FIRMS from East Anglia are eyeing the European offshore wind market after cutting their teeth in the UK.
Having worked on offshore wind farms including Greater Gabbard off Suffolk and currently Walney off Cumbria in the Irish Sea, jack-up operator Seajacks has won its first overseas renewables contract in the fast growing German offshore wind market.
Working for WindMW, the Great Yarmouth-based firm’s vessels Kraken and Leviathan will be used from next year to install 80 foundations and turbines for the Meerwind project in a contract worth more than £100million.
It will be ready to take on more work when its third vessel, Zaratan, being built in Dubai, comes on the market next year.
Three-year-old Great Yarmouth-based 3Sun, which bought Oban’s Dawson Energy, is also eyeing German work having quickly gained a strong reputation, working for the likes of Siemens and Scottish and Southern Energy in wind and BP and CNR in oil and gas.

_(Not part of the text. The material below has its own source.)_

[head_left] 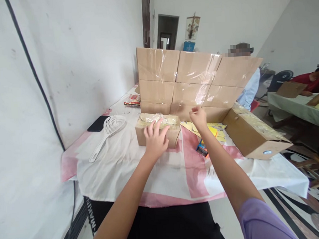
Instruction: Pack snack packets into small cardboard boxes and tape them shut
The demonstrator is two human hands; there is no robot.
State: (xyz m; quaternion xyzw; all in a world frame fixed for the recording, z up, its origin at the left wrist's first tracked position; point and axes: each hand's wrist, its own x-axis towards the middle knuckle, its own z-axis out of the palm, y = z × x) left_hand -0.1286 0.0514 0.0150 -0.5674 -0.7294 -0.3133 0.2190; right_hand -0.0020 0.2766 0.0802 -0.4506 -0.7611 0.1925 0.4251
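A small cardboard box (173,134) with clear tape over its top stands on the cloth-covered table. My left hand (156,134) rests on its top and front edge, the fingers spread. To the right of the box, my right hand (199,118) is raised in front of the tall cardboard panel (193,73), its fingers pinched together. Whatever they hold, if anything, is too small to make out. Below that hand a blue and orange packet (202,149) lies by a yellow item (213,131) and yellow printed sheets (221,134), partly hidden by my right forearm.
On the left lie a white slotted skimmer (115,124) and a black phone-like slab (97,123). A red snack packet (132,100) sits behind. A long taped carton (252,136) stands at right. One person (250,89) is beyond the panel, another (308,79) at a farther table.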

It is now also setting up a base in Norway for work and has opened an office in Westhill, Aberdeenshire as it continues to work in oil and gas.
Both firms and others have benefited from early work in offshore wind on their doorstep, from the Scroby Sands wind farm, one of the first to operate in 2004, to Greater Gabbard – still in construction.
Great Yarmouth-based CLS Offshore was one of the limited number of UK contractors working on the Thanet Offshore wind project – installing the turbines on the structures offshore.
Notably, all three firms were founded by people with backgrounds in oil and gas. But they are not just picking up work – they are helping shape the industry. Industry figures from the region formed an offshore wind supply chain round table to address needs of the industry.
Chaired by former BP-boss Lord Browne, in his role as president of the Royal Academy of Engineering, he said the economic benefit to be had from offshore wind was in the supply chain – but only if it could be sufficiently mobilised.
Firms are also innovating. Scour Prevention Systems is a new firm which has developed a system to stop erosion around the foundations of turbines on the seabed.
With work opening up offshore Germany as well as more locally, the opportunities appear wide open for the region.